Ron Radliff

Personal information
- Born: 1958 (age 67–68) Enumclaw, Washington
- Nationality: American / Australian
- Listed height: 184 cm (6 ft 0 in)
- Listed weight: 75 kg (165 lb)

Career information
- High school: Enumclaw (Enumclaw, Washington)
- College: Western Washington (1976–1980)
- NBA draft: 1980: undrafted
- Playing career: 1983–1992
- Position: Point guard
- Number: 22

Career history
- 1983–1989: Brisbane Bullets
- 1990–1992: Gold Coast Cougars/Rollers

Career highlights
- 2x NBL champion (1985, 1987);

= Ron Radliff =

Australian basketball player

Ron Radliff (born 1958) is a former professional basketball player who played in the Australian National Basketball League between 1983 and 1992. He won the NBL Championship with the Brisbane Bullets in 1985 and 1987 before finishing his career as part of the Gold Coast Rollers. Radliff is a naturalised Australian citizen.
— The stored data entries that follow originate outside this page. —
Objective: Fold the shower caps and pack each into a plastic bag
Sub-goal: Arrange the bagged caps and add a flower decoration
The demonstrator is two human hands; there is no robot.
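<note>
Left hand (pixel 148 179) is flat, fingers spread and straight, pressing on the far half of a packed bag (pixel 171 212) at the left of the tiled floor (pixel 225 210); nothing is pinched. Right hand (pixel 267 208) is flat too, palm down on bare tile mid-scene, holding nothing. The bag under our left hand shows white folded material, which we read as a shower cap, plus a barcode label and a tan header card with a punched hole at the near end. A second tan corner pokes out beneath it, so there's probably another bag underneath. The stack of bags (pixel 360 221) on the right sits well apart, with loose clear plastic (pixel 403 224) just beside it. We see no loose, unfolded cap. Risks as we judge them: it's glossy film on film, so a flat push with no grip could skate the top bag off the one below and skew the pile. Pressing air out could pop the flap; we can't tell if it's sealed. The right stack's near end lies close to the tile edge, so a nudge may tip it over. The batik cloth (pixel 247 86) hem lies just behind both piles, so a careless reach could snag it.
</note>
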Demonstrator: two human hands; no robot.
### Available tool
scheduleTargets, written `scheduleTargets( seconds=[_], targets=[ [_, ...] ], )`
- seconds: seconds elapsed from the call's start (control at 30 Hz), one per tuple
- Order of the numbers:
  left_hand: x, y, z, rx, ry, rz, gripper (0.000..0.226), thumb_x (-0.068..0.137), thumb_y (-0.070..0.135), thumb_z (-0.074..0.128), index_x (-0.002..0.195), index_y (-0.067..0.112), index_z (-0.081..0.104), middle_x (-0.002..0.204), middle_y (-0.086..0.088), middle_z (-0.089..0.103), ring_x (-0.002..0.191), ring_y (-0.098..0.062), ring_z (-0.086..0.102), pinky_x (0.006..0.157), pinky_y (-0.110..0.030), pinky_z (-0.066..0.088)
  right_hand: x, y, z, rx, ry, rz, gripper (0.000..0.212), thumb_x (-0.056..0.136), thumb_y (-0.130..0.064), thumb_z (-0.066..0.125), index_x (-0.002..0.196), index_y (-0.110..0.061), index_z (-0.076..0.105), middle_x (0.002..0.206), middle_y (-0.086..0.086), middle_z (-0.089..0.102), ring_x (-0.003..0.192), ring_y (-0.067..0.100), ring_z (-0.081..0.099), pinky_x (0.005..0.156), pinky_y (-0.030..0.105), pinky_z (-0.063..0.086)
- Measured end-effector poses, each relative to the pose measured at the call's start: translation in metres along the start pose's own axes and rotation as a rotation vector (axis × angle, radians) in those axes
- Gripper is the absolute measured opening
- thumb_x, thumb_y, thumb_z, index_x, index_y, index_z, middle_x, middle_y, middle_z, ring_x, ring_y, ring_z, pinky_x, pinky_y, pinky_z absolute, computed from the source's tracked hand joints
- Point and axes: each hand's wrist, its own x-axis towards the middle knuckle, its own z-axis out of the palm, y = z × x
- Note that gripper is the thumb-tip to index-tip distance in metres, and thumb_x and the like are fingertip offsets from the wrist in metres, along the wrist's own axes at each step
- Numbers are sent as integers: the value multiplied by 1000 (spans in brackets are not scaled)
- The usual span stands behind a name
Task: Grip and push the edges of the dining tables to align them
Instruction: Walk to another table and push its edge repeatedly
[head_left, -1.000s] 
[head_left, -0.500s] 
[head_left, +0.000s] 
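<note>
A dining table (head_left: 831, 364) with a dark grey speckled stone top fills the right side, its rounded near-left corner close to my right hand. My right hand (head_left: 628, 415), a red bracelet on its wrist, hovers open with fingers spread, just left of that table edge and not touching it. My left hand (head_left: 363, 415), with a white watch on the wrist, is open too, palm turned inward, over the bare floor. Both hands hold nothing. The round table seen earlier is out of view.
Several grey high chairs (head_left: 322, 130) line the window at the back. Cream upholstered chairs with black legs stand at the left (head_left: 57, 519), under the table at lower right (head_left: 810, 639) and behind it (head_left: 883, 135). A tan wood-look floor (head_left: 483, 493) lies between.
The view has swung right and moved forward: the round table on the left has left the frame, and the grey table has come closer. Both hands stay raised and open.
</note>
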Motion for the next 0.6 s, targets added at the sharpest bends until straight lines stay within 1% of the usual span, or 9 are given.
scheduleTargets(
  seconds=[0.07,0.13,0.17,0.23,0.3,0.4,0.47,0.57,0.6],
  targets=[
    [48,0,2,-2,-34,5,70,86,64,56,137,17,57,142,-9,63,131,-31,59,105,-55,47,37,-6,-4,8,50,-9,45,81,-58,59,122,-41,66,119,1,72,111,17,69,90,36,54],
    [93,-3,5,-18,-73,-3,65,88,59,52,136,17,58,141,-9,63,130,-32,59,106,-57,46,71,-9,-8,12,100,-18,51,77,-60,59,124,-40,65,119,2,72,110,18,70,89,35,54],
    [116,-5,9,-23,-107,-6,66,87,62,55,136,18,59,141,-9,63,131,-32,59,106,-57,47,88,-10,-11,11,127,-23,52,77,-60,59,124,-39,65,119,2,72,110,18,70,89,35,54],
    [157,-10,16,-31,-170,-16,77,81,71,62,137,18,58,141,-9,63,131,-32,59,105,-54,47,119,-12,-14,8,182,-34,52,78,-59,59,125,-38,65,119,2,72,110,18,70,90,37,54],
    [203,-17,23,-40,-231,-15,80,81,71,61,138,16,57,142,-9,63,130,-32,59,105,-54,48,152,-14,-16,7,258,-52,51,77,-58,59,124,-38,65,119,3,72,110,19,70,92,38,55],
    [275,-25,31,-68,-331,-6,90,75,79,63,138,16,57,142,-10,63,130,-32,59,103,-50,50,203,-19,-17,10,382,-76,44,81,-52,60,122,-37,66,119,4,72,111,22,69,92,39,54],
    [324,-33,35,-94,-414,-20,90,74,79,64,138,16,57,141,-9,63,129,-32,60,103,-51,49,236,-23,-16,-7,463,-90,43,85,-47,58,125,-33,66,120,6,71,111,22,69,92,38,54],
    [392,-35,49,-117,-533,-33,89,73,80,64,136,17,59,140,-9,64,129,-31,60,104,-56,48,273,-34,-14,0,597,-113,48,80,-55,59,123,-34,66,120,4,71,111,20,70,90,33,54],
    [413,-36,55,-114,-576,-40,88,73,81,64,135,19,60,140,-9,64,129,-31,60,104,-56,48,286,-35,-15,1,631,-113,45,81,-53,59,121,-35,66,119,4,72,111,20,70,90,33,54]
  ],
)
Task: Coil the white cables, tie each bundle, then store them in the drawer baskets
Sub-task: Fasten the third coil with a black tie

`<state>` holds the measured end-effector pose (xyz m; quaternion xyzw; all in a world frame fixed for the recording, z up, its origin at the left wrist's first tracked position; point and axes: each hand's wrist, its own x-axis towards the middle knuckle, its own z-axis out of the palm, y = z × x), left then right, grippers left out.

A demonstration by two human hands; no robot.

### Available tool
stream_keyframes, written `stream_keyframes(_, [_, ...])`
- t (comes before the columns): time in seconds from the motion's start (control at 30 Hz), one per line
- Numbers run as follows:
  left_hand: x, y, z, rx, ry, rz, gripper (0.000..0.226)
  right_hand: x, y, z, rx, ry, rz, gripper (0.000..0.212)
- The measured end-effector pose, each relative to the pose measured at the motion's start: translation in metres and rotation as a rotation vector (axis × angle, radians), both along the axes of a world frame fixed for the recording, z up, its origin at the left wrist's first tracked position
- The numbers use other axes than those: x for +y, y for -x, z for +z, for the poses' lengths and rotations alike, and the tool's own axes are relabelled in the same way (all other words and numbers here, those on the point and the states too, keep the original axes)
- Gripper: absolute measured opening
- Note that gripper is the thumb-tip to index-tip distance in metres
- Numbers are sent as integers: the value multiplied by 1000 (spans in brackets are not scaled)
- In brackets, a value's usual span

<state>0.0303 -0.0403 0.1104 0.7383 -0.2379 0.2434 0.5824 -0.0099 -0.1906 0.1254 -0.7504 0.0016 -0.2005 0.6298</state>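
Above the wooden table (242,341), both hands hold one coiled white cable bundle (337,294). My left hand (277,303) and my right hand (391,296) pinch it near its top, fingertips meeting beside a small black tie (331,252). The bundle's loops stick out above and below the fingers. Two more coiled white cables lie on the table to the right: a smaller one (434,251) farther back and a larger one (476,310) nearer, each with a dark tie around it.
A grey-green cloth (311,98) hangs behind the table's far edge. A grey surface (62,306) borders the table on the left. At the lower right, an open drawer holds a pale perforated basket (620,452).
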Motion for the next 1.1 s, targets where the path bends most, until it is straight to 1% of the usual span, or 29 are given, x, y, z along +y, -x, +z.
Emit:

Radliff, more commonly known as The Rat, was born and raised in Enumclaw, Washington. He graduated from Enumclaw Senior High School in Washington State in 1976. He then attended and graduated from Western Washington University.

==Career==
Ronnie The Rat landed in Australia in 1983 as an import point guard for NBL team the Brisbane Bullets. Standing 6 ft 0 in, Radliff was known for his long curly hair and his brilliant outside shooting, though he was also a tenacious defender who never gave opponents an inch. Radliff spent six seasons with the Bullets under the successful coaching of Brian Kerle. As teammate to future NBL Hall of Famers Larry Sengstock, Cal Bruton, Leroy Loggins and Danny Morseu, The Rat helped the team to win its first NBL Championship in 1985 against the Adelaide 36ers, and again in 1987 against the Perth Wildcats. During his time in Brisbane Radliff also helped the team to the 1984 Grand Final against the Canberra Cannons and the 1986 GF against the 36ers. 1986 was the first time the NBL used a 3-game series instead of a single championship game.

Radliff left Brisbane after they failed to make the playoffs in 1989 and joined the newly formed Gold Coast Cougars in 1990 (ironically Brisbane would make the NBL Grand Final in 1990, going down to Perth in three games). After three seasons on the Gold Coast, Radliff retired after the 1992 NBL season.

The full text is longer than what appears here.